Oberżysta przyniósł, co należało. Jedli, pili, milczeli, przysłuchując się radości bawiących się ludzi.
— Yule — powiedział Geralt, odstawiając kubek. - Midinvaerne. Przesilenie zimowe. Dwa miesiące tu tkwię. Dwa stracone miesiące!
— Miesiąc — poprawił chłodno i trzeźwo Reynart. - Jeżeli coś straciłeś, to tylko miesiąc. Potem śniegi zawaliły przełęcze na górach i nie wyjechałbyś z Toussaint, choćbyś się skichał. Żeś tu doczekał Yule, a i wiosny pewnie też tu doczekasz, jest więc siła wyższa, próżne tedy żale i smętki. Co się zaś żalu tyczy, to nie przesadzaj z udawaniem. I tak nie uwierzę, że aż tak ci żal.
— Ach, co ty wiesz, Reynart? Co ty wiesz?
— Niewiele — zgodził się rycerz, nalewając. - Niewiele ponad to, co widzę. A widziałem wasze pierwsze spotkanie, twoje i jej. W Beauclair. Pamiętasz Święto Kadzi? Białe majteczki?
Geralt nie odpowiedział. Pamiętał.
— Uroczne to miejsce, pałac Beauclair, miłosnego czaru pełne — zamruczał Reynart, rozkoszując się bukietem wina. - Sam widok potrafi oczarować. Pamiętam, jak was wszystkich zatkało, gdyście je ujrzeli, wtedy w październiku. Cahir niech wspomnę, jakiego to on wówczas użył wyrażenia.
*****
— Foremny zameczek — rzekł z podziwem Cahir. - Niech mnie, w samej rzeczy foremny i cieszący oko zameczek.

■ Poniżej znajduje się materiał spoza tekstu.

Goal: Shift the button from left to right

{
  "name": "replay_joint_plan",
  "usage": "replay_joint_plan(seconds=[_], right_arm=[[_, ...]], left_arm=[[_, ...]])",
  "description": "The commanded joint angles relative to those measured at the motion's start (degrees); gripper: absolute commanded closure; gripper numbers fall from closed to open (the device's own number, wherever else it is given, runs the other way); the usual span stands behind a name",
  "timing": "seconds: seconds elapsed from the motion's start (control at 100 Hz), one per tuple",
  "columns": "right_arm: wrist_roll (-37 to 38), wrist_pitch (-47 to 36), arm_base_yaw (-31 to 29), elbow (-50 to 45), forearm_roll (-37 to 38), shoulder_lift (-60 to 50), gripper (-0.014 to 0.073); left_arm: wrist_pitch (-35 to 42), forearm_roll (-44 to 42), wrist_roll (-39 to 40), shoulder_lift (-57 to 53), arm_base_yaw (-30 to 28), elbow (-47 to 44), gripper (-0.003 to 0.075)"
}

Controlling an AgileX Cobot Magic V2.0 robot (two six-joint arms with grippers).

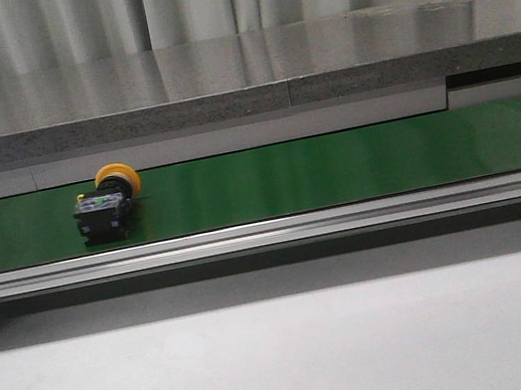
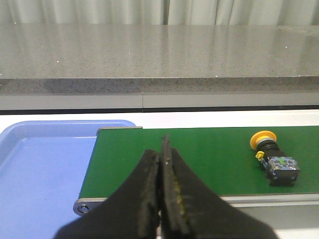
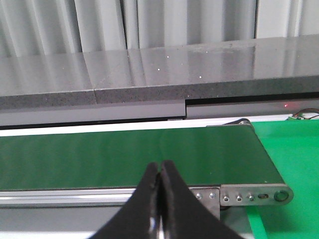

— Dobrze księżna mieszka — powiedział wampir. - Przyznać trzeba.
— Wcale ładny, kurwa, domek — dodała Angouleme.
— Pałac Beauclair — powtórzył nie bez dumy Reynart de Bois-Fresnes. - Elfia budowla, leciutko jeno przerobiona. Ponoć przez samego Faramonda.
— Nie ponoć — zaprzeczył Regis. - Ale ponad wszelką wątpliwość. Styl Faramonda widoczny jest przecież na pierwszy rzut oka. Wystarczy spojrzeć na te wieżyczki.
Zwieńczone czerwienią dachówek wieże, o których mówił wampir, strzelały w niebo smukłymi białymi obeliskami, wyrastając z filigranowej, rozszerzającej się ku dołowi konstrukcji samego zamku. Widok nieodparcie kojarzył się ze świecami, z których festony wosku spłynęły na misternie rzeźbioną podstawę lichtarza.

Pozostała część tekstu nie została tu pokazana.